TASK INSTRUCTIONS
Please write out the listing exactly, with nothing altered.

*** Block opens ***

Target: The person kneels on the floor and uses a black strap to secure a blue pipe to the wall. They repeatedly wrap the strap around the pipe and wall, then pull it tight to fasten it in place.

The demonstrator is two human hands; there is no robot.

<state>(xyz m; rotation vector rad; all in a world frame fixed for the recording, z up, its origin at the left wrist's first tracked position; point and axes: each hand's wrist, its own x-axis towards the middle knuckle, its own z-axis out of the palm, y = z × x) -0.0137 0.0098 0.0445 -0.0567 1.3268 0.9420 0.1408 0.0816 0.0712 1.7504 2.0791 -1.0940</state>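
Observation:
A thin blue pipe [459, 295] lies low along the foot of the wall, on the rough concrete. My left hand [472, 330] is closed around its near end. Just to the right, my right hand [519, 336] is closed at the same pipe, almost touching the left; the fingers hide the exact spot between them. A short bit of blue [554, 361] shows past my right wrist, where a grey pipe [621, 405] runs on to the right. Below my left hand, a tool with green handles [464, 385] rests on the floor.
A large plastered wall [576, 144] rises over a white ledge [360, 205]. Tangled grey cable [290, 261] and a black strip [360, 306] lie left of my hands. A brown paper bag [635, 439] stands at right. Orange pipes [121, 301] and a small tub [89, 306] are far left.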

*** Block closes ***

EXPECTED OUTPUT
Target: The person kneels on the floor and uses a black strap to secure a blue pipe to the wall. They repeatedly wrap the strap around the pipe and wall, then pull it tight to fasten it in place.

The demonstrator is two human hands; there is no robot.

<state>(xyz m; rotation vector rad; all in a world frame fixed for the recording, z up, its origin at the left wrist's first tracked position; point and axes: each hand's wrist, its own x-axis towards the middle knuckle, its own z-axis out of the palm, y = z × x) -0.0137 0.0098 0.0445 -0.0567 1.3268 0.9420 0.1408 0.0816 0.0712 1.7504 2.0791 -1.0940</state>
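Observation:
A thin blue pipe [459, 295] lies low along the foot of the wall, on the rough concrete. My left hand [472, 330] is closed around its near end. Just to the right, my right hand [519, 336] is closed at the same pipe, almost touching the left; the fingers hide the exact spot between them. A short bit of blue [554, 361] shows past my right wrist, where a grey pipe [621, 405] runs on to the right. Below my left hand, a tool with green handles [464, 385] rests on the floor.
A large plastered wall [576, 144] rises over a white ledge [360, 205]. Tangled grey cable [290, 261] and a black strip [360, 306] lie left of my hands. A brown paper bag [635, 439] stands at right. Orange pipes [121, 301] and a small tub [89, 306] are far left.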

The exercise has nothing more to it.